How one big-city district cut suspensions and expulsions — and why they may rise again
Tony Litwak, second from right, the director of the Peer Courts
program in San Francisco, has recruited more than 20 students
from schools across the city to work with misbehaving students
and keep them in class.
Photo by Jason Winshell / SF Public Press
Instead of being kicked out for fighting, stealing, talking back or other disruptive behavior, public school students in San Francisco are being asked to listen to each other, write letters of apology, work out solutions with the help of parents and educators or engage in community service. All these practices fall under the umbrella of “restorative justice” — asking wrongdoers to make amends before resorting to punishment.
The program launched in 2009 when the Board of Education asked schools to find alternatives to suspension and expulsion. In the previous seven years, suspensions in San Francisco spiked by 152 percent, to a total of 4,341 — mostly African Americans, who despite being one-tenth of the district made up half of suspensions and more than half of expulsions. This disparity fed larger social inequalities: two decades of national studies have found that expelled or suspended students are vastly more likely to drop out of school or end up in jail than those who face other kinds of consequences for their actions.
“My first act as a school board member was to push a student out of his school,” recalled Jane Kim, a former community organizer who as a member of Board of Education needed to approve all expulsions.
“That’s not what I expected to do,” she said, especially when it seemed to exacerbate the social inequalities she had pledged to fight in her position. Board colleague Sandra Lee Fewer said, “Sixty percent of inmates in the San Francisco county jail have been students in the San Francisco public school system, and the majority of them are people of color. We just knew we had to somehow stop this schoolhouse-to-jailhouse pipeline.”
Fewer and Kim, along with colleague Kim–Shree Maufas, led the three-year process for the board to officially adopt restorative justice. Though the task force charged with implementing the policy received only modest funding, expulsions have fallen 28 percent since its inception. Less serious cases have shown even more success.
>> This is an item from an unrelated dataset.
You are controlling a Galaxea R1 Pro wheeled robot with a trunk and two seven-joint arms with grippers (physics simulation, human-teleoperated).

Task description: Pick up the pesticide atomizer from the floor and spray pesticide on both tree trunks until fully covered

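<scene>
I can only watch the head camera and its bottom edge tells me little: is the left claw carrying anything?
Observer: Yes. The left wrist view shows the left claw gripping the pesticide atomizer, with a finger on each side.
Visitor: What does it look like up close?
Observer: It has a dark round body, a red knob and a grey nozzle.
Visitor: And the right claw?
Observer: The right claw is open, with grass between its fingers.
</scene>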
Non-mandatory referrals for expulsion (those not involving drugs, violence or sexual assault) have plunged 60 percent, and suspensions are down by 35 percent.
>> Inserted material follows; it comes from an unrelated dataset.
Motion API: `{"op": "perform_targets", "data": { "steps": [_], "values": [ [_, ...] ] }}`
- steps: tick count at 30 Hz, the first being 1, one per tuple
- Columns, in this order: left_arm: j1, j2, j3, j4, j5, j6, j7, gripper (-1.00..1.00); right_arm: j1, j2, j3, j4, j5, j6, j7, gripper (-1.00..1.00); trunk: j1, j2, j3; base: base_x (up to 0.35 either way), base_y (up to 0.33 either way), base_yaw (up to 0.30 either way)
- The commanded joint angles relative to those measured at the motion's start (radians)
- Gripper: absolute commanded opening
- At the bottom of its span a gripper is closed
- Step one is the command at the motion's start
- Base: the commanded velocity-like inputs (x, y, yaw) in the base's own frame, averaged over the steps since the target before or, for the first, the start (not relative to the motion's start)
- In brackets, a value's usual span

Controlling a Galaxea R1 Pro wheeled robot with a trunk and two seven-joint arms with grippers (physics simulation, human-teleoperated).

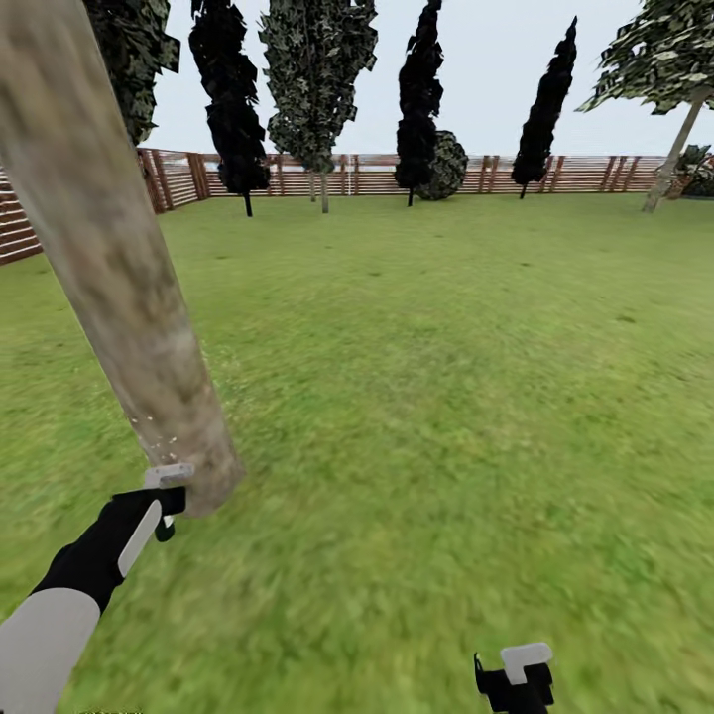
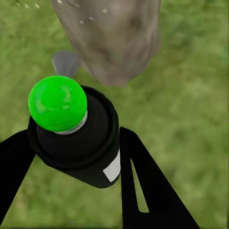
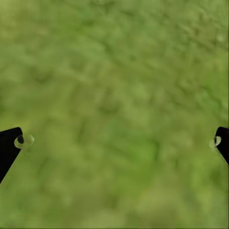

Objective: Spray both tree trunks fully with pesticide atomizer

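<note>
Left tool (image 2: pixel 76 157) grips atomizer (image 2: pixel 74 133) beside trunk (image 1: pixel 109 268).

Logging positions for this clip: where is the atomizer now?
The black cylindrical atomizer with green dome cap sits clamped in the left tool, right beside the mottled grey-brown tree trunk's base.

The left arm is seen at the lower left of the head view, reaching up and right, white at the forearm and black toward the wrist. Its left claw (image 1: pixel 167 501) is closed around the atomizer (image 2: pixel 78 136), with black fingers (image 2: pixel 143 186) pressed to both sides. The right claw (image 1: pixel 516 679) is seen at the bottom edge, right of centre, its fingertips (image 3: pixel 10 143) spread wide apart with nothing held.
</note>
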Motion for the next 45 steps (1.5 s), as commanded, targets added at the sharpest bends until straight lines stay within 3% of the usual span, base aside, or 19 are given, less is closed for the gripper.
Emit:
{"op": "perform_targets", "data": {
  "steps": [1, 9, 13, 19, 24, 26, 32, 39, 41, 45],
  "values": [
    [0.000, 0.000, -0.001, 0.001, -0.002, 0.001, 0.000, -1.00, 0.000, 0.000, 0.000, 0.000, 0.000, 0.000, 0.000, 1.00, 0.000, 0.000, 0.000, 0.165, -0.253, 0.276],
    [0.001, 0.005, -0.002, 0.007, -0.004, 0.003, 0.000, -1.00, 0.000, 0.000, 0.000, 0.000, 0.000, 0.000, 0.000, 1.00, 0.000, 0.000, 0.000, 0.165, -0.253, 0.276],
    [0.004, 0.001, -0.003, 0.007, -0.004, 0.003, 0.035, -1.00, 0.000, 0.000, 0.000, 0.000, 0.000, 0.000, 0.000, 1.00, 0.000, 0.000, 0.000, 0.146, -0.253, 0.274],
    [0.019, 0.005, -0.004, 0.005, -0.004, 0.005, 0.038, -1.00, -0.001, 0.000, 0.000, 0.000, 0.000, 0.000, 0.000, 1.00, 0.000, 0.000, 0.000, 0.070, -0.265, 0.044],
    [0.071, 0.007, -0.001, 0.017, -0.085, 0.002, 0.039, -1.00, 0.000, 0.000, 0.001, 0.000, 0.000, 0.000, 0.000, 1.00, 0.000, 0.000, 0.000, 0.002, -0.273, 0.162],
    [0.091, 0.000, 0.000, 0.040, -0.101, -0.001, 0.042, -1.00, 0.000, 0.000, 0.001, 0.000, 0.000, 0.000, 0.000, 1.00, 0.000, 0.000, 0.000, 0.022, -0.273, 0.273],
    [0.096, -0.004, 0.002, 0.105, -0.106, -0.048, 0.045, -1.00, 0.000, 0.000, 0.001, 0.000, 0.000, 0.000, 0.000, 1.00, 0.000, 0.000, 0.000, 0.096, -0.273, 0.213],
    [0.097, -0.004, 0.004, 0.113, -0.106, -0.084, 0.048, -1.00, 0.000, -0.001, 0.001, 0.001, 0.001, 0.000, 0.000, 1.00, 0.000, 0.000, 0.000, 0.209, -0.219, 0.008],
    [0.097, -0.007, 0.003, 0.114, -0.104, -0.084, 0.096, -1.00, 0.000, 0.000, 0.001, 0.000, 0.001, 0.000, 0.000, 1.00, 0.000, 0.000, 0.000, 0.282, -0.147, 0.000],
    [0.097, -0.011, 0.001, 0.106, -0.100, -0.084, 0.110, -1.00, 0.000, 0.000, 0.001, 0.001, 0.003, -0.001, 0.004, 1.00, 0.000, 0.000, 0.000, 0.310, -0.095, 0.000]
  ]
}}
Board members and many educators say restorative practices have kept students in school and out of the criminal justice system. “We’re holding kids more accountable than we did before,” said Kim, who now serves on the city’s Board of Supervisors. “In restorative justice, you have to actually have the offender and the victim sit down and discuss what happened and how the offender can make it better.”
But the data — along with interviews with parents, students and educators — reveal that progress so far is halting and uneven. Critics say that’s because the transition from punitive to restorative justice is underfunded and haphazardly evaluated. Suspensions and expulsions are actually rising in some schools that have yet to embrace restorative practices, often in low-income, high-crime neighborhoods. At one, Thurgood Marshall High School, suspensions have almost tripled since 2007. The resulting picture is a school-by-school patchwork, at best an unfinished project to reform the traditional juvenile discipline paradigm.